Starting at the first line of the records below, transcribe each line exactly, ending with the line that contains "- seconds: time".
START SUPPLIED DATA
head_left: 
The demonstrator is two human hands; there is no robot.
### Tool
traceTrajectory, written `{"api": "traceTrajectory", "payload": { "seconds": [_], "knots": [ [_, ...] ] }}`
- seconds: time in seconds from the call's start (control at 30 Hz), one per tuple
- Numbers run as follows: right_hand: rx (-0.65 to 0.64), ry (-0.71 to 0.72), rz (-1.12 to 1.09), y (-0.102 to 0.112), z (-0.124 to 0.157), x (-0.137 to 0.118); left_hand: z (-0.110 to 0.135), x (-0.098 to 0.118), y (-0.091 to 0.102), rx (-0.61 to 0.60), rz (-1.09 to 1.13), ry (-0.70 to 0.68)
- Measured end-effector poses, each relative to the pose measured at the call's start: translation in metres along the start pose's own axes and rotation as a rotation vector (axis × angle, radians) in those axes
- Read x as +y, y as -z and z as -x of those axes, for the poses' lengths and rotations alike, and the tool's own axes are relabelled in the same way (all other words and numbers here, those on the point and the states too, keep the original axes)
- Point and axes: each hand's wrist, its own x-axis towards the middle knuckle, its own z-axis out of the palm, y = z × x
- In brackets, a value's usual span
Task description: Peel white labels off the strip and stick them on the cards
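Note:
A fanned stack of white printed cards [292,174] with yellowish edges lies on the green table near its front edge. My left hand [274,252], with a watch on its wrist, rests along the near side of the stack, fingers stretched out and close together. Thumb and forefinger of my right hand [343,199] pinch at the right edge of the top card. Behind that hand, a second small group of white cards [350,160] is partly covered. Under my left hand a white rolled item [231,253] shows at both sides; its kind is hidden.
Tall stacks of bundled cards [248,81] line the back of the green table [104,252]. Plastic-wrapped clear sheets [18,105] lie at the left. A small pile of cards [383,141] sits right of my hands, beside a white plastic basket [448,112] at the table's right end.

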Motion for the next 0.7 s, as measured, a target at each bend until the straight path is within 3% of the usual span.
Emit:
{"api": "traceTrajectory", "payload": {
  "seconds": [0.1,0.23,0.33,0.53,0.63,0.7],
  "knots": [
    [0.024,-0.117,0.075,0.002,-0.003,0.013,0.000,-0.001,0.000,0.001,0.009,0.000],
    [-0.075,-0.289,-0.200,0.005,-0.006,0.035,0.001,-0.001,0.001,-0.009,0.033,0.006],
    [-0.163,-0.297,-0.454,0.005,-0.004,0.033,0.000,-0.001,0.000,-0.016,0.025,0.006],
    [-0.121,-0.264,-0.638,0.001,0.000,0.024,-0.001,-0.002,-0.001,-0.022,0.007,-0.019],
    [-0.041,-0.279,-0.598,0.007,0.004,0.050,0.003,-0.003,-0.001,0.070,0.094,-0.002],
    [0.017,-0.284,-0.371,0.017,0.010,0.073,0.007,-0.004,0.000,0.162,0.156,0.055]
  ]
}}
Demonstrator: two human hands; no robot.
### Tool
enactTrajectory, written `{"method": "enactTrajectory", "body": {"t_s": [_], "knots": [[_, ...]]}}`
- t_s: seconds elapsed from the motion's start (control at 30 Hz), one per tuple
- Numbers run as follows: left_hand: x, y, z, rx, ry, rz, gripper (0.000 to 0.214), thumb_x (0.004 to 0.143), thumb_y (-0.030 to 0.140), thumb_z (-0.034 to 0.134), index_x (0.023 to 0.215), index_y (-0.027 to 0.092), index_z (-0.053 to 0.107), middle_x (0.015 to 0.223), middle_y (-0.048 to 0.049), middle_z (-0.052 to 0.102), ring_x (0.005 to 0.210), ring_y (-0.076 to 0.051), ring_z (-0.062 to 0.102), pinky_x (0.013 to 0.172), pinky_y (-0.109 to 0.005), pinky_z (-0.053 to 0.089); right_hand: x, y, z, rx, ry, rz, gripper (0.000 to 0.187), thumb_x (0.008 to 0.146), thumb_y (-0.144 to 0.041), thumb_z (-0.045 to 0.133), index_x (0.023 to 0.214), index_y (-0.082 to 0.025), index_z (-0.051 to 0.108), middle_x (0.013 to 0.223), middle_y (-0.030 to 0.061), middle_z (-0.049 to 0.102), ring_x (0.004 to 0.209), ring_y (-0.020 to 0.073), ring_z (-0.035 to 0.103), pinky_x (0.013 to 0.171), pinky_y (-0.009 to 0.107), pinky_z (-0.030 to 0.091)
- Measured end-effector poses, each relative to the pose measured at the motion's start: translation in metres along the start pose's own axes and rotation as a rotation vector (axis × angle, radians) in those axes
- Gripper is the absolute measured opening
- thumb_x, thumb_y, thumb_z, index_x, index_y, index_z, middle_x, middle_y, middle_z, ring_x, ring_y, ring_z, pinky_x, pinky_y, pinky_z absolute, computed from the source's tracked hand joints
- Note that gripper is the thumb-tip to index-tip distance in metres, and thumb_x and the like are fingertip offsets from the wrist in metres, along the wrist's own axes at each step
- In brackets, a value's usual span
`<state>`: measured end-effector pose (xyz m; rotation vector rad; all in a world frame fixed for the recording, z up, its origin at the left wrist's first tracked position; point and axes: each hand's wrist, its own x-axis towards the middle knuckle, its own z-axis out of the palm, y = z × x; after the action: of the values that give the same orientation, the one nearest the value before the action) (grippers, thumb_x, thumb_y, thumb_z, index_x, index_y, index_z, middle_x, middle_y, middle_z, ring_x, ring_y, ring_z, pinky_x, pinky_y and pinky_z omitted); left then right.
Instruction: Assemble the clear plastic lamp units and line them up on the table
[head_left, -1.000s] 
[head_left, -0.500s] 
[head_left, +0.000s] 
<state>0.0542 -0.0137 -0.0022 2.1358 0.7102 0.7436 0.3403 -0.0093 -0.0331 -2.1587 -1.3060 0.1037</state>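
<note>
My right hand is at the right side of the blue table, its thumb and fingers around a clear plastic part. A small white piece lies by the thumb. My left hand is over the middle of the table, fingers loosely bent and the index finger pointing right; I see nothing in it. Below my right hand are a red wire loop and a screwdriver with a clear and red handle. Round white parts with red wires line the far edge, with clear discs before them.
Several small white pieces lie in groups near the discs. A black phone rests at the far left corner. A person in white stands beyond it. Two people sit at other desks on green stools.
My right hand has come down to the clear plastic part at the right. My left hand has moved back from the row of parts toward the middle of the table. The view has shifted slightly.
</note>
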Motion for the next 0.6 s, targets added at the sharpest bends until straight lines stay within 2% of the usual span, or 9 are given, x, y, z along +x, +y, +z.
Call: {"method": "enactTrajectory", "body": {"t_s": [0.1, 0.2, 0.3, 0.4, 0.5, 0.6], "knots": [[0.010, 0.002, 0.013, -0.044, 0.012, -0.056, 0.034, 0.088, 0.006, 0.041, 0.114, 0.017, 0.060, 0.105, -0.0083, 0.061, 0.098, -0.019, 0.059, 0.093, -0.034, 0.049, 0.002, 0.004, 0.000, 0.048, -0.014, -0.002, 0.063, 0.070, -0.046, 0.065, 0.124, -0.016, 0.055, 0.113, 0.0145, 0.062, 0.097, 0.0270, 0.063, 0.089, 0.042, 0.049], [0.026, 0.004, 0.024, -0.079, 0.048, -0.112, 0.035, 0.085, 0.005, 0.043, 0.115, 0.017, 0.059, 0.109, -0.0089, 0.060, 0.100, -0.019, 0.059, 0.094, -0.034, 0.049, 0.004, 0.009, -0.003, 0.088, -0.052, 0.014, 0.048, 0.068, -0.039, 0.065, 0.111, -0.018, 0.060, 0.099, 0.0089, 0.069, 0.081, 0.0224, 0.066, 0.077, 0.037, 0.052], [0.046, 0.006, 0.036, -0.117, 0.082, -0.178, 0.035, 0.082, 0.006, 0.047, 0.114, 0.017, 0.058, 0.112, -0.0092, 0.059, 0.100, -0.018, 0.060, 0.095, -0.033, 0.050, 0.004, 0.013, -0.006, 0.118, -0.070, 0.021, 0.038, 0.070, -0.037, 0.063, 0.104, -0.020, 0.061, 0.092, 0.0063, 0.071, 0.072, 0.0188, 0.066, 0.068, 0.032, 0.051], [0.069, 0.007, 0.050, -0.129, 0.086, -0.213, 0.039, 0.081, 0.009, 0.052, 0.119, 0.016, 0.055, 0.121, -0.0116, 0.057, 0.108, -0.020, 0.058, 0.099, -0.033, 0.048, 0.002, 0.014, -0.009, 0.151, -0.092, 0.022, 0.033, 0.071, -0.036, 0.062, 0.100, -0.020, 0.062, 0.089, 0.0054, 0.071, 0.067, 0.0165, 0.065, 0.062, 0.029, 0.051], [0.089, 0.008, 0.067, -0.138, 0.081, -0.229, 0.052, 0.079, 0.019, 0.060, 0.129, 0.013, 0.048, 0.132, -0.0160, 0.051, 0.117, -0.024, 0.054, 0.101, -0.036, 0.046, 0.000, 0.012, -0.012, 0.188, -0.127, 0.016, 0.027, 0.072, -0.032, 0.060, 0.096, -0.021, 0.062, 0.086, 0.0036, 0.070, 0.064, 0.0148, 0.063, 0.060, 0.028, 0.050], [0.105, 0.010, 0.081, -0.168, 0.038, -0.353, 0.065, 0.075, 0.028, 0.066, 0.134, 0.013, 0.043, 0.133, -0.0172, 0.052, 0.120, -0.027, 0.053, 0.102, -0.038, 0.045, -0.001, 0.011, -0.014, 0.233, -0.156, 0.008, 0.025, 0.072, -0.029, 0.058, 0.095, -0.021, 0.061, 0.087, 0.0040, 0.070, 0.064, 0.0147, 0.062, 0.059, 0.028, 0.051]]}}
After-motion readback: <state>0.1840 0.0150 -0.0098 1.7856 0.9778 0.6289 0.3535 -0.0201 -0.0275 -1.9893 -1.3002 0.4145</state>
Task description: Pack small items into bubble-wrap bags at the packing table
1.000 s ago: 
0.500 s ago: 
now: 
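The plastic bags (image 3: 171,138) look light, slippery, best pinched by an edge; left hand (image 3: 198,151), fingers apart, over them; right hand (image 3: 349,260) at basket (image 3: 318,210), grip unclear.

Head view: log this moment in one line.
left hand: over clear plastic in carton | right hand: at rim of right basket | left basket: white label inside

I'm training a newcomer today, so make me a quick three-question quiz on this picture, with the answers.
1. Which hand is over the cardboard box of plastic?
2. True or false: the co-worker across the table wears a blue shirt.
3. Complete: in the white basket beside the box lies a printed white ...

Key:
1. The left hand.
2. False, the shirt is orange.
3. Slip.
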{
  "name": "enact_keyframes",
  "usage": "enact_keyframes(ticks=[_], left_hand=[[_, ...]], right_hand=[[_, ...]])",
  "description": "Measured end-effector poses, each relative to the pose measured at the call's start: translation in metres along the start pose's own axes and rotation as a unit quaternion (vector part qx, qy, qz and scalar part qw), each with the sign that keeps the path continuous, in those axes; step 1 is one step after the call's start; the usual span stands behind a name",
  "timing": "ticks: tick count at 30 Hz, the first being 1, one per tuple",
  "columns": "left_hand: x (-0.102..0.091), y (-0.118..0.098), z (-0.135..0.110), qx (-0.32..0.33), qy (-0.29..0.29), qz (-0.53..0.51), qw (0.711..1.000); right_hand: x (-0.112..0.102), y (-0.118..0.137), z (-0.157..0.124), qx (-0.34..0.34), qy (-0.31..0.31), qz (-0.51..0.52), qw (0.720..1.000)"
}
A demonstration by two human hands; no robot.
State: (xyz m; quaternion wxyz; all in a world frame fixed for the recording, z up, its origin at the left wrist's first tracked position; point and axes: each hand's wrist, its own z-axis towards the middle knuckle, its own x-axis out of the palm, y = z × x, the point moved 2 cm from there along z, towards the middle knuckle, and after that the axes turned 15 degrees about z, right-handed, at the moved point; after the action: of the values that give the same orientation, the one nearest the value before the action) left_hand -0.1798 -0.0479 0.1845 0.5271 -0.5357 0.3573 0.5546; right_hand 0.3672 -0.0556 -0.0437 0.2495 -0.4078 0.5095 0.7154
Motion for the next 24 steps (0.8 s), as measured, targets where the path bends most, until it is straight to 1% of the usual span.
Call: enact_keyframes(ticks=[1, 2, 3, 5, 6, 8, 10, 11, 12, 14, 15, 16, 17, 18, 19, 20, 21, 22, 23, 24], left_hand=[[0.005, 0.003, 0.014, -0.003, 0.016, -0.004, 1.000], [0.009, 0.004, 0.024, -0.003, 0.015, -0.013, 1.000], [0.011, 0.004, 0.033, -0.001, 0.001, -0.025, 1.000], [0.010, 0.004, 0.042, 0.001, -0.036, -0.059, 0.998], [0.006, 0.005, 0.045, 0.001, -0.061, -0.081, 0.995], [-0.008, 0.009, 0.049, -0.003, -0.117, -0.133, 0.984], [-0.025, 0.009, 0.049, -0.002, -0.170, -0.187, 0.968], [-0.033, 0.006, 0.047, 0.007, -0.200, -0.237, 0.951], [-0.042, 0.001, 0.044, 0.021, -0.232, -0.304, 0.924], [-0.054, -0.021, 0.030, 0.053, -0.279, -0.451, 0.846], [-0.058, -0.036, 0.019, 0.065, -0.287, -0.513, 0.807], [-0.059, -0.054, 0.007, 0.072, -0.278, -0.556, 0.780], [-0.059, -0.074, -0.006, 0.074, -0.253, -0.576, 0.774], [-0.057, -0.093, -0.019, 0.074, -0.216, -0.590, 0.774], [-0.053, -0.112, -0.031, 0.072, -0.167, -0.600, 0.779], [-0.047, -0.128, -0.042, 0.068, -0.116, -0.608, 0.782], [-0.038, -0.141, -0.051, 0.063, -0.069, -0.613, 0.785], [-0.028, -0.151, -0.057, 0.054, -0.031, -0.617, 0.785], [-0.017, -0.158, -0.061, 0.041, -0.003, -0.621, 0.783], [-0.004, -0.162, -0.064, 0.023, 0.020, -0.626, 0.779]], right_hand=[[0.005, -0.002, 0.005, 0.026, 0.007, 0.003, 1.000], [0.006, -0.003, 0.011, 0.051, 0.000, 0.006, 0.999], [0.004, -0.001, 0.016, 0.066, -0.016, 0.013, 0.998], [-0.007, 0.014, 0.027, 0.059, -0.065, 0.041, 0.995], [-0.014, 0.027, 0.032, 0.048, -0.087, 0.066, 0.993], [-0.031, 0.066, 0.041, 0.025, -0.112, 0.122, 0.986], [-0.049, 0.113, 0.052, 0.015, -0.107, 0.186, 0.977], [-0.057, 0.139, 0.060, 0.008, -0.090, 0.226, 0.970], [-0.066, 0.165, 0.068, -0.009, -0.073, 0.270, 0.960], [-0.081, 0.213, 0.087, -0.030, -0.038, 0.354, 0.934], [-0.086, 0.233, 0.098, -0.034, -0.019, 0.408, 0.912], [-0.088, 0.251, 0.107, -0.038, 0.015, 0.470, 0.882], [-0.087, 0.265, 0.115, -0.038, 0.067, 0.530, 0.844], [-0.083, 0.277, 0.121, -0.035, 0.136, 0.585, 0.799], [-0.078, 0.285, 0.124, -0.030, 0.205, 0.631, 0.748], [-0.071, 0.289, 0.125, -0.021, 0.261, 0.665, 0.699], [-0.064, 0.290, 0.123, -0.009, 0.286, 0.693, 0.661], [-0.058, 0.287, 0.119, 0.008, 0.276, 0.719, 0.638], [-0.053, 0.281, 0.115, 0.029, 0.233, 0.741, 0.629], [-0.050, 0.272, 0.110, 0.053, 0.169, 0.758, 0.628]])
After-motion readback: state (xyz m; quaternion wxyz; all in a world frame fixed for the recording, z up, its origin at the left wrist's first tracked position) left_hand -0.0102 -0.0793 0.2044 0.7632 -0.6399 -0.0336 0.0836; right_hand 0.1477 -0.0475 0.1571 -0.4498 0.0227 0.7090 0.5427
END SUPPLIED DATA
**COMPLETED TASK:**
head_left: 
The demonstrator is two human hands; there is no robot.
### Tool
traceTrajectory, written `{"api": "traceTrajectory", "payload": { "seconds": [_], "knots": [ [_, ...] ] }}`
- seconds: time in seconds from the call's start (control at 30 Hz), one per tuple

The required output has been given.